[Activity]
Every entry below, from first to last, should be copied exactly.

[Supplied entries]
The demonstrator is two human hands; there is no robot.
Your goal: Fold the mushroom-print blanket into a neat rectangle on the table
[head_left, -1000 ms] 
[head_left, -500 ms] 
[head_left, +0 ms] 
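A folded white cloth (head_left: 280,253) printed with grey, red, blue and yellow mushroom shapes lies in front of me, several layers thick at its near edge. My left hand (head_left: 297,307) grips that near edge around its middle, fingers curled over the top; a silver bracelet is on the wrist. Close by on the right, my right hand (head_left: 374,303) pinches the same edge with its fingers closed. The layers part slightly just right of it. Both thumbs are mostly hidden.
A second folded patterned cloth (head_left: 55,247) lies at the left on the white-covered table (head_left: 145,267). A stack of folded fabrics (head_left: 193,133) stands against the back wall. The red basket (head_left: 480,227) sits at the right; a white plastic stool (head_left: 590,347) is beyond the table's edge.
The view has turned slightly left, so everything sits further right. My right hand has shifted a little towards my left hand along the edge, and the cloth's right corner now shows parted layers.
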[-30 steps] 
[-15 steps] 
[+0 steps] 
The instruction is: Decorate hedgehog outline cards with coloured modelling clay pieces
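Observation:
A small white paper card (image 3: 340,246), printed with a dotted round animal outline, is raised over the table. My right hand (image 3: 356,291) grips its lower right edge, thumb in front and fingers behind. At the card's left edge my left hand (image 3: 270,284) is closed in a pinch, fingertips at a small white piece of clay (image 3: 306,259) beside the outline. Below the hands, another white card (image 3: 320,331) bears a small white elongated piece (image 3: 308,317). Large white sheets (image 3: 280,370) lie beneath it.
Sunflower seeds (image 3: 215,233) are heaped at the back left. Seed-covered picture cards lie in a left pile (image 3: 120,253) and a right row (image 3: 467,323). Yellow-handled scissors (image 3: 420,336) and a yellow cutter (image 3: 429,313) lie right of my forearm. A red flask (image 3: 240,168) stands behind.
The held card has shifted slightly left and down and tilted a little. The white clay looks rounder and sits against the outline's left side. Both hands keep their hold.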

[Answer to this problem]
The demonstrator is two human hands; there is no robot.
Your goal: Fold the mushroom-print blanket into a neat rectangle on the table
[head_left, -1000 ms] 
[head_left, -500 ms] 
[head_left, +0 ms] 
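A folded white cloth (head_left: 280,253) printed with grey, red, blue and yellow mushroom shapes lies in front of me, several layers thick at its near edge. My left hand (head_left: 297,307) grips that near edge around its middle, fingers curled over the top; a silver bracelet is on the wrist. Close by on the right, my right hand (head_left: 374,303) pinches the same edge with its fingers closed. The layers part slightly just right of it. Both thumbs are mostly hidden.
A second folded patterned cloth (head_left: 55,247) lies at the left on the white-covered table (head_left: 145,267). A stack of folded fabrics (head_left: 193,133) stands against the back wall. The red basket (head_left: 480,227) sits at the right; a white plastic stool (head_left: 590,347) is beyond the table's edge.
The view has turned slightly left, so everything sits further right. My right hand has shifted a little towards my left hand along the edge, and the cloth's right corner now shows parted layers.
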[-30 steps] 
[-15 steps] 
[+0 steps] 
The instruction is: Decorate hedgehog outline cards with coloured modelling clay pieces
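Observation:
A small white paper card (image 3: 340,246), printed with a dotted round animal outline, is raised over the table. My right hand (image 3: 356,291) grips its lower right edge, thumb in front and fingers behind. At the card's left edge my left hand (image 3: 270,284) is closed in a pinch, fingertips at a small white piece of clay (image 3: 306,259) beside the outline. Below the hands, another white card (image 3: 320,331) bears a small white elongated piece (image 3: 308,317). Large white sheets (image 3: 280,370) lie beneath it.
Sunflower seeds (image 3: 215,233) are heaped at the back left. Seed-covered picture cards lie in a left pile (image 3: 120,253) and a right row (image 3: 467,323). Yellow-handled scissors (image 3: 420,336) and a yellow cutter (image 3: 429,313) lie right of my forearm. A red flask (image 3: 240,168) stands behind.
The held card has shifted slightly left and down and tilted a little. The white clay looks rounder and sits against the outline's left side. Both hands keep their hold.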

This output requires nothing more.